Exercise goal: Unless a line falls after the one with "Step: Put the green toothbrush", retype it exactly from the records below; leave out all pictures.

Extracted records:
BEGIN
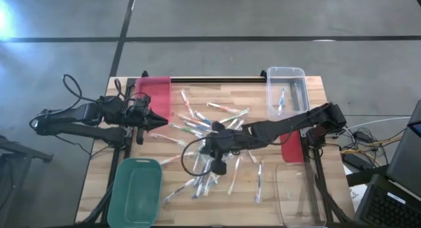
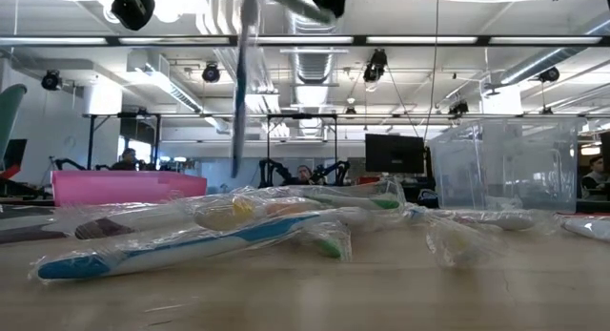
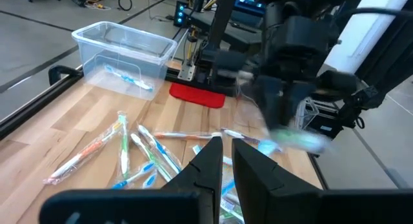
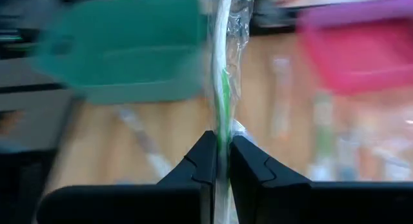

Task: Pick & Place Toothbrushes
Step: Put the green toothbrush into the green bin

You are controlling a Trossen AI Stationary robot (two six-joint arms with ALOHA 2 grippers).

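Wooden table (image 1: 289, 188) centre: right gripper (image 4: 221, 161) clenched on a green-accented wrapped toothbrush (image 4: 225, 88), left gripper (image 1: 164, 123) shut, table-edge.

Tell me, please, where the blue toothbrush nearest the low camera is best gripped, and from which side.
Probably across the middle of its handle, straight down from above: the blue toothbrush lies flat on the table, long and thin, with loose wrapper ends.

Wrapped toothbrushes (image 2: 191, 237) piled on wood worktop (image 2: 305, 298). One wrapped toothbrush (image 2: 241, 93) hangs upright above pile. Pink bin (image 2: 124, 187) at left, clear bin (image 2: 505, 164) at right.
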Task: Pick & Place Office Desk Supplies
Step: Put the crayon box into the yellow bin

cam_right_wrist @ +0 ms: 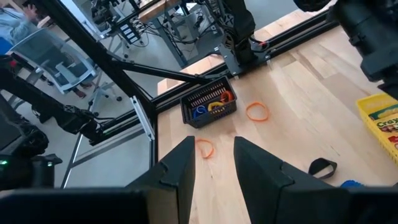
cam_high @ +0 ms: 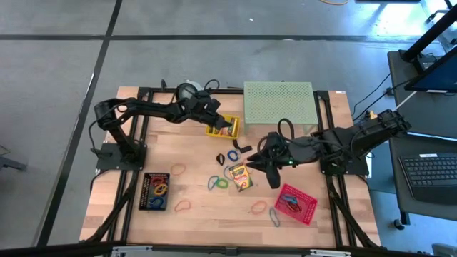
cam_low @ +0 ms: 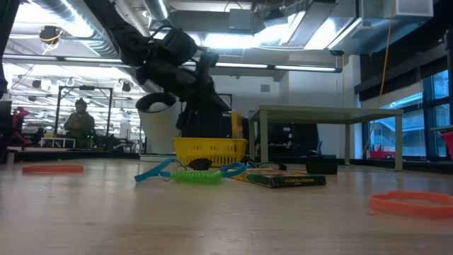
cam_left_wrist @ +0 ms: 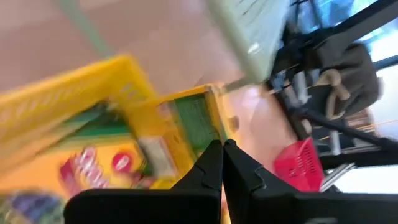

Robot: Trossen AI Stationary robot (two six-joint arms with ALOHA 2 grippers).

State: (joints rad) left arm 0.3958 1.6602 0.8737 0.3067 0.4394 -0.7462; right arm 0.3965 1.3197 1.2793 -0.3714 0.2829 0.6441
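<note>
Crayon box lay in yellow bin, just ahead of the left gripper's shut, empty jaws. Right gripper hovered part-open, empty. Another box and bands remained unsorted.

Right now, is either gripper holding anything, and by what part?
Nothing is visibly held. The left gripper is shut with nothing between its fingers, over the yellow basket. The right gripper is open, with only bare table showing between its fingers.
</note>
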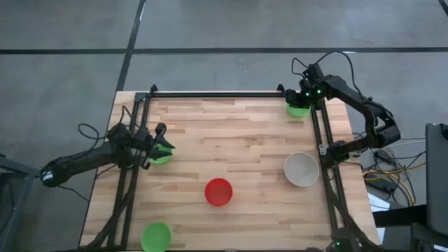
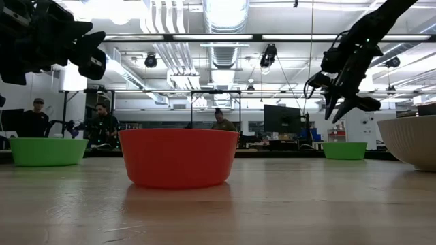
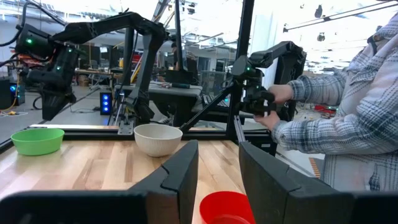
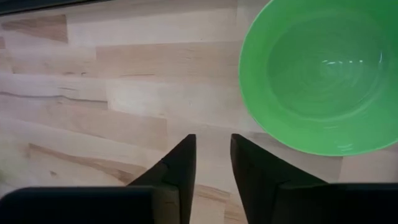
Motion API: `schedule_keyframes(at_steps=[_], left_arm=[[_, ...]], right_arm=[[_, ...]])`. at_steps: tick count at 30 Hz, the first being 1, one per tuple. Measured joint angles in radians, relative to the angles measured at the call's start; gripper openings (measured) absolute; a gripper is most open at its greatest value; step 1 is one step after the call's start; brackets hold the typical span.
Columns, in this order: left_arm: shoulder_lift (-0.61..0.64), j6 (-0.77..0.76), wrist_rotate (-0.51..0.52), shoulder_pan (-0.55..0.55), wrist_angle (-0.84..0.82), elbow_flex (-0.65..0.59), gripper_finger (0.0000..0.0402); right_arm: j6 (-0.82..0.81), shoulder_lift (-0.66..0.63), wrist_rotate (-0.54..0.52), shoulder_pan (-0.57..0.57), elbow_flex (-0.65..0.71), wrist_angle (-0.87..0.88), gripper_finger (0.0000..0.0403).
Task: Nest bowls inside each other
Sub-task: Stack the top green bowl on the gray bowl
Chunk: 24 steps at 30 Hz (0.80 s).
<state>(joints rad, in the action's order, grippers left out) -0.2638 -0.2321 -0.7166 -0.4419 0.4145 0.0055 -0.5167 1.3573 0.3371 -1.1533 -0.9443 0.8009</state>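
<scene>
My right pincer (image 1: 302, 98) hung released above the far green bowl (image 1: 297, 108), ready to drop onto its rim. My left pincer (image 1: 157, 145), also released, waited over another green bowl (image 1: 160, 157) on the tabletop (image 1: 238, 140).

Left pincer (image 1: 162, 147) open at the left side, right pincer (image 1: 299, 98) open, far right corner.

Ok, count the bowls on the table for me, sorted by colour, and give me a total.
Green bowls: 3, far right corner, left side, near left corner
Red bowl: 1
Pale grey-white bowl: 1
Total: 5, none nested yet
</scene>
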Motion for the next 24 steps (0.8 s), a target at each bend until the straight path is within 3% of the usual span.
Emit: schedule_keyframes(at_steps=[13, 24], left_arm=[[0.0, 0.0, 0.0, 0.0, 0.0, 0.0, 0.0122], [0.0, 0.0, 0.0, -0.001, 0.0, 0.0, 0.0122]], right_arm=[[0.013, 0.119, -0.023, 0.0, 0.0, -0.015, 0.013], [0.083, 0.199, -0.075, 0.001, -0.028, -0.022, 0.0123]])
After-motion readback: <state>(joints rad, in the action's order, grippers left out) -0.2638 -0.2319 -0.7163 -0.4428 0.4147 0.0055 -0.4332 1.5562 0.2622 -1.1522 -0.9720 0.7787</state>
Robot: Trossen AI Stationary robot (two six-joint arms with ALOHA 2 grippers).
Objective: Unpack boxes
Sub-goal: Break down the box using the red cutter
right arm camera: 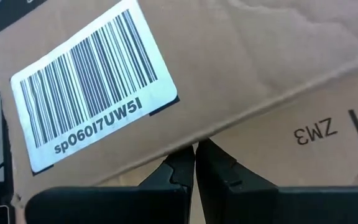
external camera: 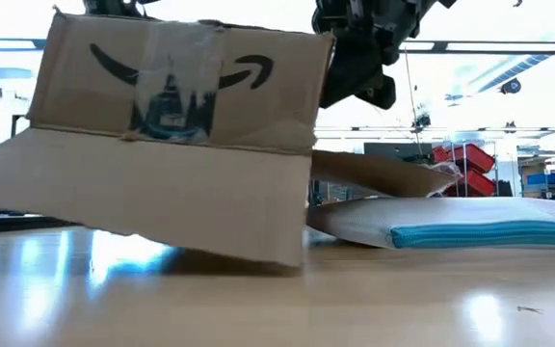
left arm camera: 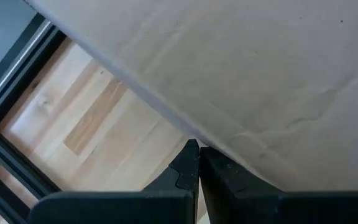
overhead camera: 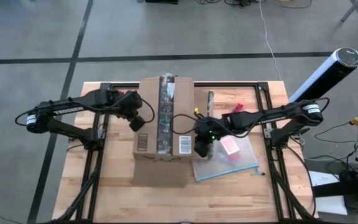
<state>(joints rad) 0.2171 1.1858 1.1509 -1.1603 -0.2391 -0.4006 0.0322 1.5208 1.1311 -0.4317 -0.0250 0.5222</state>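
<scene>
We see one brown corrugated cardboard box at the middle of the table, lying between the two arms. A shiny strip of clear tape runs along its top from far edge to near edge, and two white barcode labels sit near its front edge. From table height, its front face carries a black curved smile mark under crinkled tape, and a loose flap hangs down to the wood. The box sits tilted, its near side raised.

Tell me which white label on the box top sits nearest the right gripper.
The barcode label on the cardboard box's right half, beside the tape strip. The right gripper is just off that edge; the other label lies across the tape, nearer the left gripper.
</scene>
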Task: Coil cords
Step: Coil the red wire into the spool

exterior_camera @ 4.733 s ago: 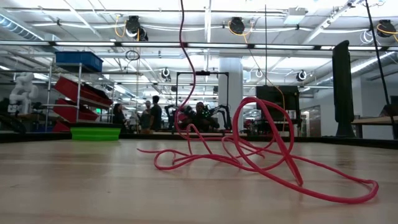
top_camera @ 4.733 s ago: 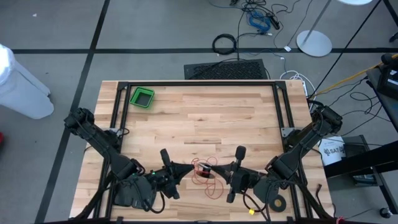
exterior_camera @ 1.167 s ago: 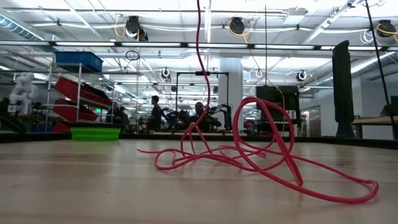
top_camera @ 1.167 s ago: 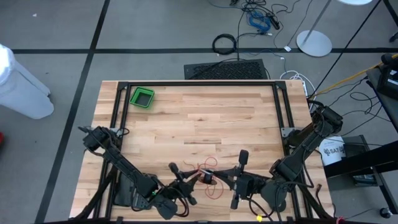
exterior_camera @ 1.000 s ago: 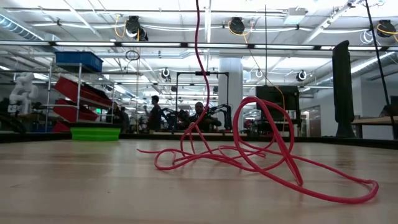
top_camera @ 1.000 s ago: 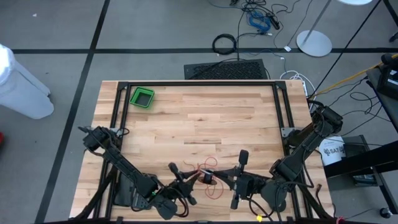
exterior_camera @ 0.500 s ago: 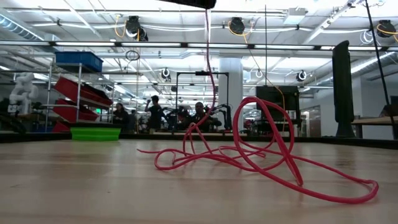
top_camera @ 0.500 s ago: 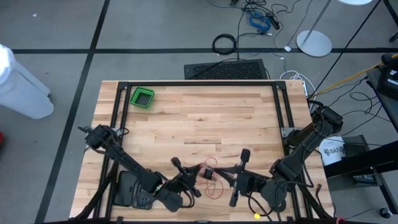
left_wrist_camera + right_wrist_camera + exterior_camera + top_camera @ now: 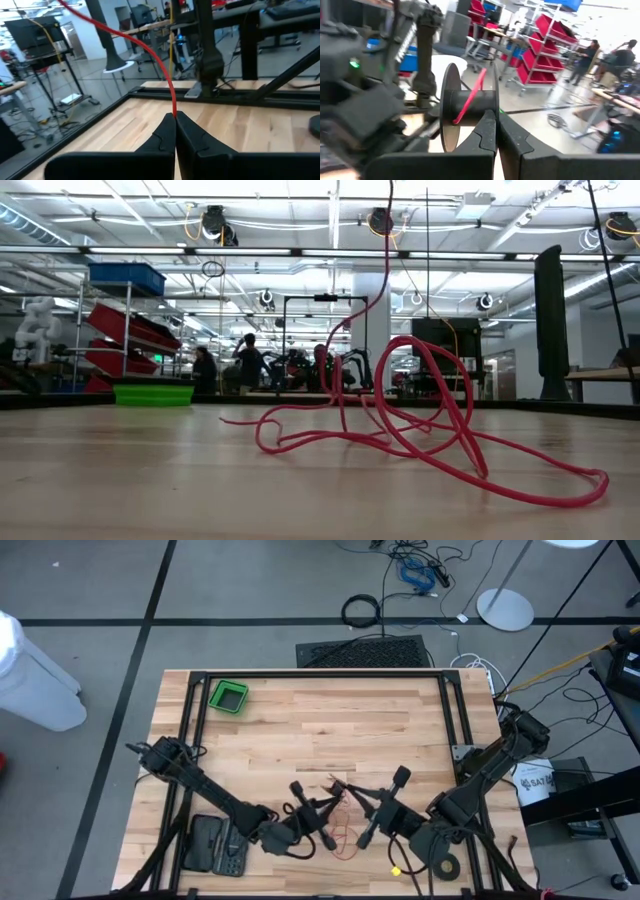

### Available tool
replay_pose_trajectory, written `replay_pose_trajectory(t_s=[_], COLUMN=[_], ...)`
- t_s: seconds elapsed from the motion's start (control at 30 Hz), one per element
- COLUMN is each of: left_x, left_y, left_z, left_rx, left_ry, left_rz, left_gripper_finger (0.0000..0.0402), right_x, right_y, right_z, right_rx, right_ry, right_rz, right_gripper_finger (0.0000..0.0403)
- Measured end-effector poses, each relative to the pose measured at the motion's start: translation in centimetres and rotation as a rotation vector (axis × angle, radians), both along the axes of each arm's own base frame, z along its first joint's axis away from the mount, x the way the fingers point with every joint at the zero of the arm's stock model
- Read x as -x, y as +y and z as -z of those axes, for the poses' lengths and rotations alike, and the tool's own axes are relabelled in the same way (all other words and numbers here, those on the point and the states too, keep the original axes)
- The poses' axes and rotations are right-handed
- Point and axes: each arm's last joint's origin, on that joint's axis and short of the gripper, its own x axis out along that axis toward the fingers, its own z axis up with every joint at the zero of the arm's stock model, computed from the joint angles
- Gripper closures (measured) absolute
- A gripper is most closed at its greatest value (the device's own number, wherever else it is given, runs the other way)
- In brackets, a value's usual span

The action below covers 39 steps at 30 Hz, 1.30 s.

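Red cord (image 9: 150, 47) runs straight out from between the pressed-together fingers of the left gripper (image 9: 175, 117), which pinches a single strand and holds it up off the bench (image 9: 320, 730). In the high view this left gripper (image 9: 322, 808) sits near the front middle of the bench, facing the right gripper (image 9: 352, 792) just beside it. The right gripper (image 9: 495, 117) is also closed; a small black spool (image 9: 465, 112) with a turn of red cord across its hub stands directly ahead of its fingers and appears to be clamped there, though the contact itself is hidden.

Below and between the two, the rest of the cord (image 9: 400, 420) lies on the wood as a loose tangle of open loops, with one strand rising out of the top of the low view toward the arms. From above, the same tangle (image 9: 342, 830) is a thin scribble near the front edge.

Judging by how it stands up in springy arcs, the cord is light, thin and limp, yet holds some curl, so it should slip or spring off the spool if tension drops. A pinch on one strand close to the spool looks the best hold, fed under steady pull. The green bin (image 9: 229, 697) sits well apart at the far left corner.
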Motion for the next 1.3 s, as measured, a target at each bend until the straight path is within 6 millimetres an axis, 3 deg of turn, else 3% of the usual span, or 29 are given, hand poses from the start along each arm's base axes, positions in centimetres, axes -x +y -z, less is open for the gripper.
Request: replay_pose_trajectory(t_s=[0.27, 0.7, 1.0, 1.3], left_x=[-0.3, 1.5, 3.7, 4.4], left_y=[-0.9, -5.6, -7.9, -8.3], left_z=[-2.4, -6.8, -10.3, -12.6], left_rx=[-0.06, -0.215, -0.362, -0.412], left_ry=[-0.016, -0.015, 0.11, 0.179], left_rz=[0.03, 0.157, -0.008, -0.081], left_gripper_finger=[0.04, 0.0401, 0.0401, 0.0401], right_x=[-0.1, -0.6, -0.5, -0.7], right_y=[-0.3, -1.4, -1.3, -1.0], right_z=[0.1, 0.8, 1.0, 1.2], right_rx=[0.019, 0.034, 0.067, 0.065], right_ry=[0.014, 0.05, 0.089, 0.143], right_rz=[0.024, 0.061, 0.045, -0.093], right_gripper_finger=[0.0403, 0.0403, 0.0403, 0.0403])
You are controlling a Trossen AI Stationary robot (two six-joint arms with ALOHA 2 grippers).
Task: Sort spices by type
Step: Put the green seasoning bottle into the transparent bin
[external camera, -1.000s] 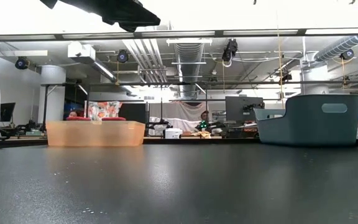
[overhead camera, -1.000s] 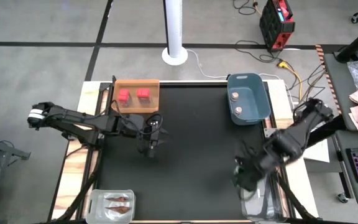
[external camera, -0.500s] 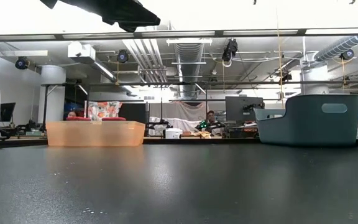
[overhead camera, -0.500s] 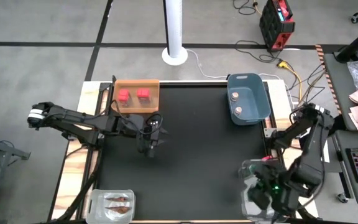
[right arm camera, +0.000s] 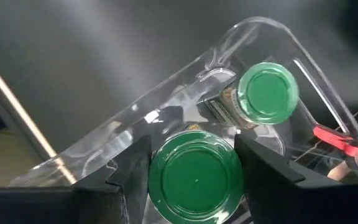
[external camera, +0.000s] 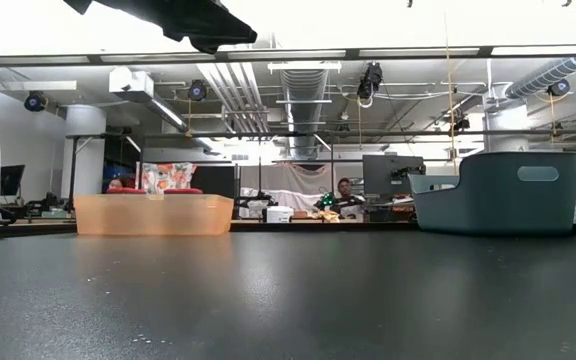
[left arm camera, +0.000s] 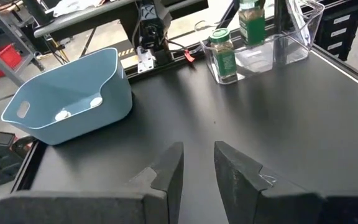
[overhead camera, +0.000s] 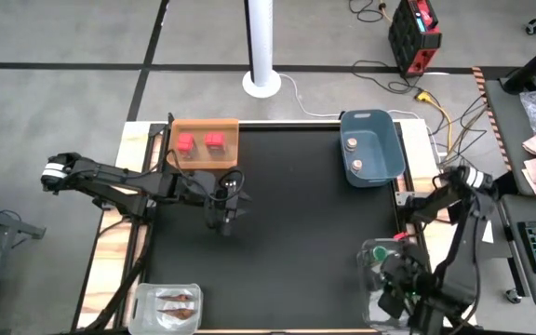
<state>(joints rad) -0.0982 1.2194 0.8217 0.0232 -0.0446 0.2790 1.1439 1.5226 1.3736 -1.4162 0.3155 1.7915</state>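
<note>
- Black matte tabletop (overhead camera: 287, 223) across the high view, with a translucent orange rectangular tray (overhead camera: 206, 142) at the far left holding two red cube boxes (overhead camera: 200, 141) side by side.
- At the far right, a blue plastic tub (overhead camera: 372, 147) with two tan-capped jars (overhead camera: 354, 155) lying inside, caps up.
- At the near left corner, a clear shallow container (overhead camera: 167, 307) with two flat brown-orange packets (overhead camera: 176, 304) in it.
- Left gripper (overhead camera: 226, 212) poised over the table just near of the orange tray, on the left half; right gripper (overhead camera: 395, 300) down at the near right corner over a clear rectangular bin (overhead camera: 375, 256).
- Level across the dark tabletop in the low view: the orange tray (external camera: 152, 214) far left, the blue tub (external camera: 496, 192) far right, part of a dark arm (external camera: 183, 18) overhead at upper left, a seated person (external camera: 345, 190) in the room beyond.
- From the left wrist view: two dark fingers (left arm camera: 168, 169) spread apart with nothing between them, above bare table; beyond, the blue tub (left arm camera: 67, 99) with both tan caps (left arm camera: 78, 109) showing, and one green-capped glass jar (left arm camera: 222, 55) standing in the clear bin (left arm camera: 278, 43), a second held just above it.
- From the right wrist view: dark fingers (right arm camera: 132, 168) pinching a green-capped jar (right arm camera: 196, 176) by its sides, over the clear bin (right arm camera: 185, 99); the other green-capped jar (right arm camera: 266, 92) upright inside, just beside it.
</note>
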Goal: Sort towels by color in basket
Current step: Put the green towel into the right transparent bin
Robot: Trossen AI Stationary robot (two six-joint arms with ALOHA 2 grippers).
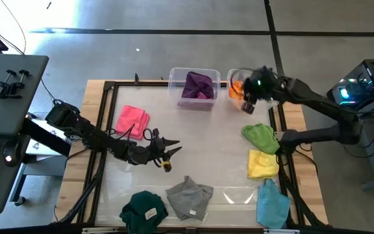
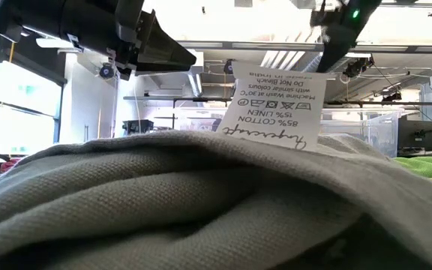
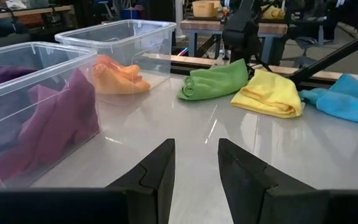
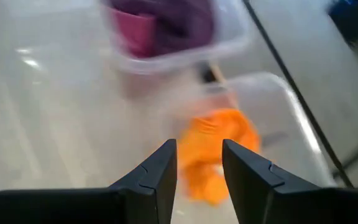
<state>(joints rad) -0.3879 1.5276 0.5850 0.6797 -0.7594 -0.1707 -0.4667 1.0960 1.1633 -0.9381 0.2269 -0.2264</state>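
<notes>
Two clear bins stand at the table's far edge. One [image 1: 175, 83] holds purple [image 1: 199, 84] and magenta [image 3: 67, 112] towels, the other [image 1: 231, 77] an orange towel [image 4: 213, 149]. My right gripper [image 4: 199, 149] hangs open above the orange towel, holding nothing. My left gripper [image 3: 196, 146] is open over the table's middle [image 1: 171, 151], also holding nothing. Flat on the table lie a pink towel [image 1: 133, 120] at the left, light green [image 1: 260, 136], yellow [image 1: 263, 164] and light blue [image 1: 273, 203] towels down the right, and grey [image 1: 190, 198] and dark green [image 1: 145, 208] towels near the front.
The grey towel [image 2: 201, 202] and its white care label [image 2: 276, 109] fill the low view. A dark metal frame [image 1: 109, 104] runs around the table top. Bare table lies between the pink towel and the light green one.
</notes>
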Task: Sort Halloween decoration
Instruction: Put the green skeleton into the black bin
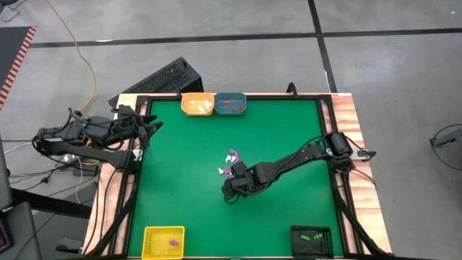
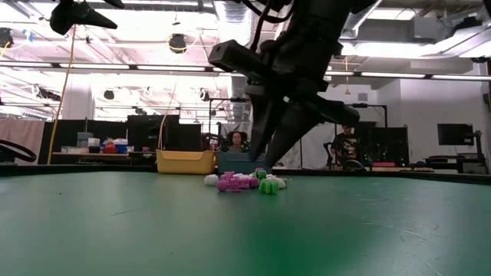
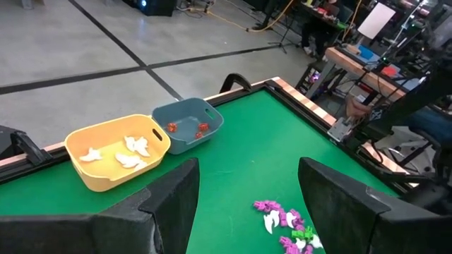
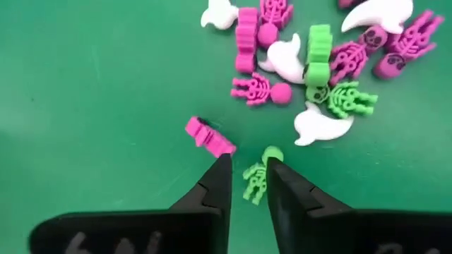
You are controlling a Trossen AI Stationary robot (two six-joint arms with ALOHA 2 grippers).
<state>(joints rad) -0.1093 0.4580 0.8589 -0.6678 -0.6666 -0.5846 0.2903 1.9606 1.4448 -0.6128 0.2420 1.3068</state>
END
Answer to this problem:
Task: Pick & Place Toothbrushes
Step: Put the green toothbrush into the green bin

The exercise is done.